Robert will defend his MS research on Wednesday, April 6 at 8:30 am (Mountain Time). Robert developed his research as part of the Jornada Basin Long-Term Ecological Research Program. He is a graduate student in the Department of Plant and Environmental Sciences (PES) and was supported by an NMSU-Agricultural Experiment Station Graduate Assistantship (AES-GA) fellowship.
Title: “Structure and Function of a Chihuahuan Desert Ecosystem”
When: Wednesday April 6 2022 @ 8:30 am Mountain Time
Where: In-person or via Zoom (https://nmsu.zoom.us/j/98832711452)

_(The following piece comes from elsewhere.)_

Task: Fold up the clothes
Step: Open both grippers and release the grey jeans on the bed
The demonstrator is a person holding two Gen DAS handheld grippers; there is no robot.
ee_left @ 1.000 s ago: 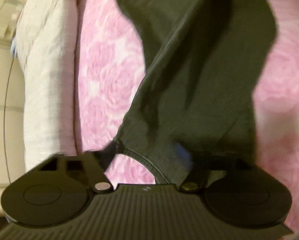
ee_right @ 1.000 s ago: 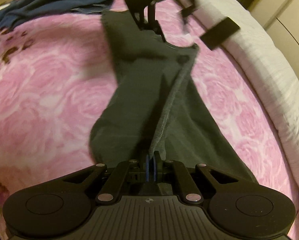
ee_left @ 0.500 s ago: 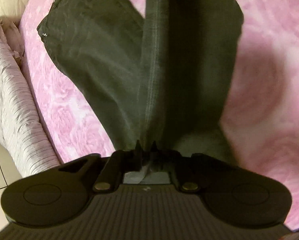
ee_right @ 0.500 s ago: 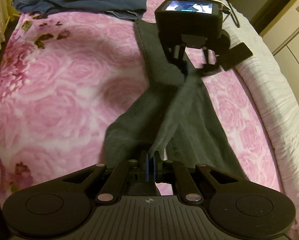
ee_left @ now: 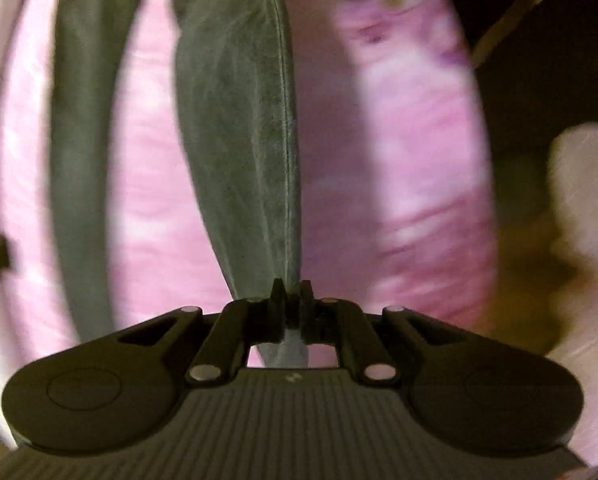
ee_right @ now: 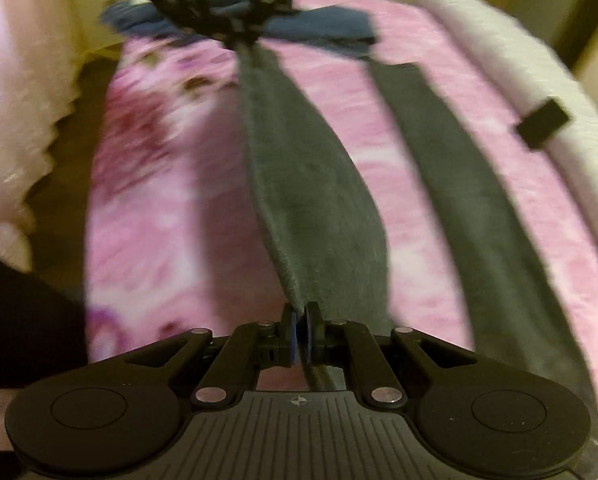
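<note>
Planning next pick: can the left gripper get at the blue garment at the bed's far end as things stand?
Probably not yet. The left gripper hangs just short of the blue garment with nothing between, but its fingers are clamped on the grey trousers, stretched to the right gripper.

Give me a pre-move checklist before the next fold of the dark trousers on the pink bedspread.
1. Left gripper pinches the dark trousers: ok, cloth sits between its pads, though the jaws are easing open slightly.
2. Right gripper clamped on the trouser edge: ok.
3. Held leg stretched between both grippers: ok, taut in the right wrist view.
4. Other leg lying flat on the pink bedspread: ok.
5. Blue garment apart from the trousers: cannot tell, blurred.
6. Black object on the white quilt out of the way: ok.
</note>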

Abstract: Landscapes develop and evolve through a multitude of interacting variables, both biotic and abiotic, operating at multiple scales. Dryland landscapes in the desert southwest have seen significant levels of shrub encroachment (desertification) over the past 150 years due alterations of environmental variables. This thesis is concerned with the relationship between vegetation structure (e.g., the density, size and spatial distribution of shrubs in a dryland) and the response of associated ecological functions and biophysical processes in a landscape, specifically the Jornada Basin Long-Term Experimental Range (JRN-LTER). In chapter 2, titled Using aerial imagery and a novel landscape competition index to quantify shrub-shrub competition in the Jornada basin, a new approach to inferring below-ground interactions is presented as a method for quantifying intraspecific competition between honey mesquite plants at the JRN-LTER. The results of quantifying competition suggest a low degree of landscape-scale competition, and other mechanisms that may limit honey mesquite growth are presented as alternative drivers of shrub community assembly. Chapter 3, titled How sample size influences the observed functional relationship between horizontal sediment flux and vegetative cover, examines the functional relationship of sediment flux to changes in vegetation cover at a site over time, and how sensitive this relationship is to sample size. The results suggest that a sample size > ~17 is needed to obtain accurate, meaningful results regarding the relationship between sediment flux and vegetation cover at a 1 ha dryland site, and that fractional cover has both uses and flaws as an indicator. Both these studies provide value in helping determine the causes and consequences of desertification, and may help inform land management strategies going forward.